Maharshi Panini Part-1 Skip to main content



Maharshi Panini Part-1

Panini (500 BC) is the greatest grammar of the Sanskrit language. He was born in Gandhara, then North West India. His grammar is called Ashtadhyayi which has eight chapters and about four thousand sutras. Panini's contribution in giving grammatical form to Sanskrit language is considered incomparable. Ashtadhyayi is not just a grammar text. It gives a complete picture of the then Indian society in various ways. Geography, social, economic, educational and political life of that time, philosophical thoughts, food, way of life, etc.

Early life:


        Panini was born in a village called Shalatur. This village was a few miles away from the confluence where the Kabul River meets the Indus. It is now called Lahur. According to his place of birth, Panini is also called Shalaturiya. And in Ashtadhyayi he himself has mentioned this name. The Chinese traveler Yuanchwang (7th century) came to Shalatur village while coming from the north-west. Panini's guru's name was Upvarsh, father's name was Panin and mother's name was Dakshi. When Panini grew up, she studied grammar in depth.

Before Panini, there were many teachers of lexicography. After reading his texts and seeing their differences, the idea came to Panini that he should organize grammar. First of all, he took the vocabulary for himself from the literature which had been expanded before Vedic Vedic Samhitas, branches, Brahmans, Aranyakas, Upanishads etc. which he has used in Ashtadhyayi. He collected and studied the material of the second Nirukta and grammar which was already there. Proof of this is also octave In, as is known from the mention of the opinions of Acharyas like Shaktayan, Shakalya, Bhardwaj, Gargya, Senak, Apishli, Ghalab and Sphotayan etc.

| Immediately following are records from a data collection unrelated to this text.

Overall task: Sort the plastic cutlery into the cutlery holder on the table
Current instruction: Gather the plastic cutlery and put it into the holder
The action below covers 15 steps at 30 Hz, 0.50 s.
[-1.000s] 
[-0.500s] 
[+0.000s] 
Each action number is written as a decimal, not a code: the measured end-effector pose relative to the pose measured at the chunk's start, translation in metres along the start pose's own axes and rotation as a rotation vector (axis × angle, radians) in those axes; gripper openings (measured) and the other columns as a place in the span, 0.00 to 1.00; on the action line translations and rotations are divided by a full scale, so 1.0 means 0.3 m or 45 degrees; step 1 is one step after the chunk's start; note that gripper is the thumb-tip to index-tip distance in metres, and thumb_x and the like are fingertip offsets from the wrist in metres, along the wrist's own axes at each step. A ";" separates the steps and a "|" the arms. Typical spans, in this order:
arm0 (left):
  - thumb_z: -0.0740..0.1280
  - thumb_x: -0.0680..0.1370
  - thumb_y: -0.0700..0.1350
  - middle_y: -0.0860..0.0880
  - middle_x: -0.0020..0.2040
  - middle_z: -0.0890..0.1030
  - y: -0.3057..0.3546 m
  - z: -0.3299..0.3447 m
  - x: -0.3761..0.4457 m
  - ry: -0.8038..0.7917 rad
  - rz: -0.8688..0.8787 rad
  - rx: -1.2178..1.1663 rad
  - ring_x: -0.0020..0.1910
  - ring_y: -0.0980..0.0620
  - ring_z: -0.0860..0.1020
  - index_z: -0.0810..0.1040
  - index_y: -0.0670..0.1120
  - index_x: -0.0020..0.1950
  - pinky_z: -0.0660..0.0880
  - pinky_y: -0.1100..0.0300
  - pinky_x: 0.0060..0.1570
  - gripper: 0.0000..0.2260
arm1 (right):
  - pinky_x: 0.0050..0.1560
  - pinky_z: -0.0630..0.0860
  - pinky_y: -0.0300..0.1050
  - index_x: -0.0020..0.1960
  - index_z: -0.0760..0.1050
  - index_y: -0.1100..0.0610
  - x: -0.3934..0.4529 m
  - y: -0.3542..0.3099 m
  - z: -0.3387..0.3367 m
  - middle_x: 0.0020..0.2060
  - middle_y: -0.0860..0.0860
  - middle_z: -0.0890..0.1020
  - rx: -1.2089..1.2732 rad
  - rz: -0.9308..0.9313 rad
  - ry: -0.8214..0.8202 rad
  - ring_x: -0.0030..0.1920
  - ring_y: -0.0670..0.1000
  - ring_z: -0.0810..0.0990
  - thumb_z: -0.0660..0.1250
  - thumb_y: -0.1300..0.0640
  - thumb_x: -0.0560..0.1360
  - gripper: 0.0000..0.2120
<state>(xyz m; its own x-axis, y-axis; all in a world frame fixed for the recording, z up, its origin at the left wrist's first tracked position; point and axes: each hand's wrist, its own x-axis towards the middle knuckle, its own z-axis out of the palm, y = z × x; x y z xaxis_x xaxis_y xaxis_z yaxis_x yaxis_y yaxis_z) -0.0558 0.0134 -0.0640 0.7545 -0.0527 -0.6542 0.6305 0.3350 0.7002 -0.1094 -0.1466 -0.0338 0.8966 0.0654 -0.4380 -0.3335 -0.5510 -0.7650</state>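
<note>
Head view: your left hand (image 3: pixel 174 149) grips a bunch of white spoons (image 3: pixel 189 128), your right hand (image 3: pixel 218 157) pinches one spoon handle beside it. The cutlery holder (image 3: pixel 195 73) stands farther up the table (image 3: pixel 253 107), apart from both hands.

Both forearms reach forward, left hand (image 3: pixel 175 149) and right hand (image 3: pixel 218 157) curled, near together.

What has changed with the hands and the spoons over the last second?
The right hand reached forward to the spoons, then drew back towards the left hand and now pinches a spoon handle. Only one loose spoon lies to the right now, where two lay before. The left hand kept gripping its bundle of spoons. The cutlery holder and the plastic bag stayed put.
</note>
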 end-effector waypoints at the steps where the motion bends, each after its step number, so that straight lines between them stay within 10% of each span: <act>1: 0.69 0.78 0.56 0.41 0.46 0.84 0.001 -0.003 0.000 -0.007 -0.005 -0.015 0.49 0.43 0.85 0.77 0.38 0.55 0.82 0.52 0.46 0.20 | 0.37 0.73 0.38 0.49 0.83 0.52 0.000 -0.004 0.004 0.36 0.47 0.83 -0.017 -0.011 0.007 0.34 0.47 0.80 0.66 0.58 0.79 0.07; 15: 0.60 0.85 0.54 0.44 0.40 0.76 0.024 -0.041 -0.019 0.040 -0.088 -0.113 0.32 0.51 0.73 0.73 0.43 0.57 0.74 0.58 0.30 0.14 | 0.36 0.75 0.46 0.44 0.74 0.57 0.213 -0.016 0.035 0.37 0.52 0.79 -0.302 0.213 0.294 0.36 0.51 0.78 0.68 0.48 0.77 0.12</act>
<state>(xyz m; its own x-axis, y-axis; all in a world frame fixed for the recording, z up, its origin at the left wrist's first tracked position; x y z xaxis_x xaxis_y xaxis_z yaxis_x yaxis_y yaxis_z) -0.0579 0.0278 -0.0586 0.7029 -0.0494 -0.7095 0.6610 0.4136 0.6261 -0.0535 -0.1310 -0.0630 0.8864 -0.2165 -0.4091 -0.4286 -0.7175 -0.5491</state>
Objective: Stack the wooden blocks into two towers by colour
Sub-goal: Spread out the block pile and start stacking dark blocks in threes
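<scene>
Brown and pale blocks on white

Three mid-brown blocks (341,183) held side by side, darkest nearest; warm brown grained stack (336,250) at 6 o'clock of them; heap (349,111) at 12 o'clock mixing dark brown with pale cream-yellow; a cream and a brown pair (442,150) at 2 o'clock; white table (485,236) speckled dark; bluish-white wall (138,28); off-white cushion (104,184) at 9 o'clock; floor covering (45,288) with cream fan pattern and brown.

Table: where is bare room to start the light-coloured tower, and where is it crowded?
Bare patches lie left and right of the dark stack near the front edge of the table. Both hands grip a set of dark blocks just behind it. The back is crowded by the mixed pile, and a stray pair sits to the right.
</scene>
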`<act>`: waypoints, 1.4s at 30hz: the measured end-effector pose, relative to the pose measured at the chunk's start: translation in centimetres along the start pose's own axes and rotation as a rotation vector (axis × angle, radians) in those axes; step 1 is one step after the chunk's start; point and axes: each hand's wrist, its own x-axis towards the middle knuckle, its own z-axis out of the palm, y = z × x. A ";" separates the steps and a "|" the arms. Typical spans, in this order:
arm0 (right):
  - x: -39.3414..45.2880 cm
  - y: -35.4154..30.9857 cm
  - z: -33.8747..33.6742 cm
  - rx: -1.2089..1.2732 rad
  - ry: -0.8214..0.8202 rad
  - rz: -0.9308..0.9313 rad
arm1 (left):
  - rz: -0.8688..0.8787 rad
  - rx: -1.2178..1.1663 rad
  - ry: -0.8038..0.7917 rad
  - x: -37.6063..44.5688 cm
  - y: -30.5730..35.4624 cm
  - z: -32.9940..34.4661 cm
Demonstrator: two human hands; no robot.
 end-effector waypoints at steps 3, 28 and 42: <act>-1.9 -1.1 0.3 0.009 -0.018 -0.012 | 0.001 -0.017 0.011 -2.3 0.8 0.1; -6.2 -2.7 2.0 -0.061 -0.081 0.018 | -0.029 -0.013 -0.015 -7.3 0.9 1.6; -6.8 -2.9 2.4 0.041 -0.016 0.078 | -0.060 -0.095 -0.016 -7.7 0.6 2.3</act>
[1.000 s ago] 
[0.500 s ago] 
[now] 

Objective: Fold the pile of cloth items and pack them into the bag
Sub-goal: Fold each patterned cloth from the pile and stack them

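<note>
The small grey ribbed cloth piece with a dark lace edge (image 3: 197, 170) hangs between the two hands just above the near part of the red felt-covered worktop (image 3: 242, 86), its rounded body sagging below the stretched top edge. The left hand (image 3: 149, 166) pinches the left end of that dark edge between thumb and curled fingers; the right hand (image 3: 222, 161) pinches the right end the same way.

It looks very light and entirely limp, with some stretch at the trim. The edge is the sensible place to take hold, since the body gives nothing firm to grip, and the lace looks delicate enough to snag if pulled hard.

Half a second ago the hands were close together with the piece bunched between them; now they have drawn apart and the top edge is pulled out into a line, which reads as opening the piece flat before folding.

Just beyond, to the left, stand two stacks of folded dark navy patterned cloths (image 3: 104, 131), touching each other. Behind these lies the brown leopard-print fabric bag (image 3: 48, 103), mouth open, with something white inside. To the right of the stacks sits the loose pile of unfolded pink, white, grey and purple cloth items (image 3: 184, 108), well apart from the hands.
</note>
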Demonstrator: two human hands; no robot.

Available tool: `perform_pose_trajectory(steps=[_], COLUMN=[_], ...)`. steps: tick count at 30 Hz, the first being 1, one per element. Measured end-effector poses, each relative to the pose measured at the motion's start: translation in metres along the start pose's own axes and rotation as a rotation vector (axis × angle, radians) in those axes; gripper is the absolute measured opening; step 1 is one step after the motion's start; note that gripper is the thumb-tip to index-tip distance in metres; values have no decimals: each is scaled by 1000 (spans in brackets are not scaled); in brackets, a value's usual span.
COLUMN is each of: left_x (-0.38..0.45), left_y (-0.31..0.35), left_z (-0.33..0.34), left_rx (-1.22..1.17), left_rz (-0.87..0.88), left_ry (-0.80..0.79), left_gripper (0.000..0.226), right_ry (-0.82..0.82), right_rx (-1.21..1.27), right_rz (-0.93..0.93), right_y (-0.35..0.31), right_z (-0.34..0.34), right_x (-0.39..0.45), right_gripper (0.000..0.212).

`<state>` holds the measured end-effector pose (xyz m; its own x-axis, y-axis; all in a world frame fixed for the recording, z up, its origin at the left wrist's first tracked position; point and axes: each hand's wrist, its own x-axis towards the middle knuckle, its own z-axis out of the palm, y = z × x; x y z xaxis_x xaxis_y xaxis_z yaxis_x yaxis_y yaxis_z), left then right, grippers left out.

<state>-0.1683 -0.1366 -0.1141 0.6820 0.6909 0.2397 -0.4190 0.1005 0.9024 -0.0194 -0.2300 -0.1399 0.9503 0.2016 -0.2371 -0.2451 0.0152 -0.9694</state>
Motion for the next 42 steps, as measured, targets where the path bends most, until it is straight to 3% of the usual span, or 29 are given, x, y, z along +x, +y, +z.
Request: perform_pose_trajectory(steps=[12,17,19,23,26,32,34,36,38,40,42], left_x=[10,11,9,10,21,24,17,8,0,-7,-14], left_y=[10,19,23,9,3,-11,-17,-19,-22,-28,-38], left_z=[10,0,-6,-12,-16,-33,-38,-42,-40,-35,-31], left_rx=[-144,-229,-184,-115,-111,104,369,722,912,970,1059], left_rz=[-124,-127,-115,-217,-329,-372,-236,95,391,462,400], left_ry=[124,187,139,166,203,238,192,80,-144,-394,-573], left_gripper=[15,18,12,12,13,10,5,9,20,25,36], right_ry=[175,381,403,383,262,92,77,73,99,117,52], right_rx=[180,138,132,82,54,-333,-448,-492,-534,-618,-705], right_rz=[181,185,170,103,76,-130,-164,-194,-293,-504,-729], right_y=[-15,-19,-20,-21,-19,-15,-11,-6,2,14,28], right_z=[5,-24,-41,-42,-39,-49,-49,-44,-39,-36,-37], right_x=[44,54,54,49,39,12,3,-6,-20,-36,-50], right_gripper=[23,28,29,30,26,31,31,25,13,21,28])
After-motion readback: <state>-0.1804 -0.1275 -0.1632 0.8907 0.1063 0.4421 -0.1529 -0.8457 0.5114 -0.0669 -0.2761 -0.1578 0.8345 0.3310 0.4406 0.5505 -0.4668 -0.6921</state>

Ashtadhyayi has eight chapters and each chapter has four feet. The first and second chapters contain noun and definition formulas and also the regulatory cases of the interrelationship of verbs and noun words in sentences, such as atmanepada-parasmapada-prakarana for verbs, and inflection, samas, etc. for nouns. The third, fourth and fifth chapters have all kinds of suffixes. The third chapter deals with the use of suffixes in metals and the fourth and fifth chapters add suffixes to noun words. The detailed interpretation of the new noun words has been explained.


        The meanings which these suffixes express are called instinct in the definition of grammar, like rainbow in rain will be called annual rainbow. The suffix "ek" which expresses this special meaning occurring in rain is a taddhit suffix. There are 1,190 formulas in the given case and 631 in the participle case. Thus 1,821 of Ashtadhyayi i.e. less than half of the formulas have been allocated for the legislation of participles, added suffixes.

Panini had scrutinized the Sanskrit language of his time. Based on this research, the grammar he preached not only became the regulatory scripture of the then Sanskrit language, but it also influenced the later Sanskrit compositions. Even before Panini, other teachers of grammar had tried to bind this vast Sanskrit language in rules, but Panini's scripture proved to be the foremost in all of them in terms of expansion and seriousness.

Seeing the unique grammar that Panini preached with the help of his deep insight, coordinating approach, concentration, skill, hard work and abundant material, the greatest scholars were amazed to say - 'Paniniyan Mahatsuvirchitam' - Panini's scripture is great And well-designed; His vision is very sharp; 'Shobhana Khalu Panine: Sutrasya Kriti:' His composition is very beautiful; 'Paninishabdo loke prakashte' Panini's name has spread all over the world, etc. Commentator Has addressed Panini with the adjectives Pramanbhuta Acharya, Manglik Acharya, Srhrid, Bhagwan etc.